Each entry in the block below needs to be copied out exactly.

(Records from a data collection)
►

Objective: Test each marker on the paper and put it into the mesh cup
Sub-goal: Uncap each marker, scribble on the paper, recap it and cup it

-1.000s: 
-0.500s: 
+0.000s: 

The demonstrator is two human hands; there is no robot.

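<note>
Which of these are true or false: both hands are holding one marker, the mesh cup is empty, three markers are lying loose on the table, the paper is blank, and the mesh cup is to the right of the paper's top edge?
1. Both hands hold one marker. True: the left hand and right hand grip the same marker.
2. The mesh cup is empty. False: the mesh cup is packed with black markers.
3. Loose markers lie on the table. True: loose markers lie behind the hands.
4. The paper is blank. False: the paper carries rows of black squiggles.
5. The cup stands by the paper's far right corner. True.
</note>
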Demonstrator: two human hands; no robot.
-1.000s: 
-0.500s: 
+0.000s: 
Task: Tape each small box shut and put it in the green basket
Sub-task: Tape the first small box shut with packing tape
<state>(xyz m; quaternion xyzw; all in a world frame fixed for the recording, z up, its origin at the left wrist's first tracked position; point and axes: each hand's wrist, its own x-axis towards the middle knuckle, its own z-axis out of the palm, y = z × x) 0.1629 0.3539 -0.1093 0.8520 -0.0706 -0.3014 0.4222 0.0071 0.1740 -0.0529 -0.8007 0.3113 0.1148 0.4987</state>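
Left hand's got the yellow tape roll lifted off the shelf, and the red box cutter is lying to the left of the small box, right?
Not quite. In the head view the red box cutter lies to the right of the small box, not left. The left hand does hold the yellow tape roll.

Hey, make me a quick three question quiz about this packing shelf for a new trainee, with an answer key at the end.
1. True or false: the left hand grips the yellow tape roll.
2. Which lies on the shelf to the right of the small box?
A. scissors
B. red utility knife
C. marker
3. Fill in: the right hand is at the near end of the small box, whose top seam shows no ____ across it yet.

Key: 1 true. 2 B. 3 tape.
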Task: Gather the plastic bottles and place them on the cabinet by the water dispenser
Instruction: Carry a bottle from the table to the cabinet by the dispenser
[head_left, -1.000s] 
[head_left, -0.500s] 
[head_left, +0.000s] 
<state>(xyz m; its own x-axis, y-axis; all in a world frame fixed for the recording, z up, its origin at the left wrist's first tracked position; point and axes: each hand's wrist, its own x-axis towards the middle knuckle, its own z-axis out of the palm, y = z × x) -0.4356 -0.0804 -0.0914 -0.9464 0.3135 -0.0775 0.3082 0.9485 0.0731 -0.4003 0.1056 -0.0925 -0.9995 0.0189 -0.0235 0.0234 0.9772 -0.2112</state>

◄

**Response to the task:**
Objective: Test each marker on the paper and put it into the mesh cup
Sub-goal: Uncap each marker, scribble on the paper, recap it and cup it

-1.000s: 
-0.500s: 
+0.000s: 

The demonstrator is two human hands; there is no robot.

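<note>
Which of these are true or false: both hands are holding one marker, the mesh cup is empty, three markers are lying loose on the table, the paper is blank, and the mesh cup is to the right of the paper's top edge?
1. Both hands hold one marker. True: the left hand and right hand grip the same marker.
2. The mesh cup is empty. False: the mesh cup is packed with black markers.
3. Loose markers lie on the table. True: loose markers lie behind the hands.
4. The paper is blank. False: the paper carries rows of black squiggles.
5. The cup stands by the paper's far right corner. True.
</note>
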Demonstrator: two human hands; no robot.
-1.000s: 
-0.500s: 
+0.000s: 
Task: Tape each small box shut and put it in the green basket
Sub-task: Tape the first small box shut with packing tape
<state>(xyz m; quaternion xyzw; all in a world frame fixed for the recording, z up, its origin at the left wrist's first tracked position; point and axes: each hand's wrist, its own x-axis towards the middle knuckle, its own z-axis out of the palm, y = z × x) 0.1629 0.3539 -0.1093 0.8520 -0.0706 -0.3014 0.4222 0.0071 0.1740 -0.0529 -0.8007 0.3113 0.1148 0.4987</state>
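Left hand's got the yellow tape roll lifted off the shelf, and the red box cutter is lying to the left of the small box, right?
Not quite. In the head view the red box cutter lies to the right of the small box, not left. The left hand does hold the yellow tape roll.

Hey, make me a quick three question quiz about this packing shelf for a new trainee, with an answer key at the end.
1. True or false: the left hand grips the yellow tape roll.
2. Which lies on the shelf to the right of the small box?
A. scissors
B. red utility knife
C. marker
3. Fill in: the right hand is at the near end of the small box, whose top seam shows no ____ across it yet.

Key: 1 true. 2 B. 3 tape.
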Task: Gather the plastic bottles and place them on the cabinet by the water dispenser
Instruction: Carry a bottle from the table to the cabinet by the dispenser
[head_left, -1.000s] 
[head_left, -0.500s] 
[head_left, +0.000s] 
<state>(xyz m; its own x-axis, y-axis; all in a world frame fixed for the recording, z up, its origin at the left wrist's first tracked position; point and axes: each hand's wrist, its own x-axis towards the middle knuckle, its own z-axis out of the palm, y = z × x) -0.4356 -0.0804 -0.0914 -0.9464 0.3135 -0.0775 0.3082 0.9485 0.0731 -0.4003 0.1056 -0.0925 -0.9995 0.0189 -0.0235 0.0234 0.9772 -0.2112</state>

What appears above is the complete answer.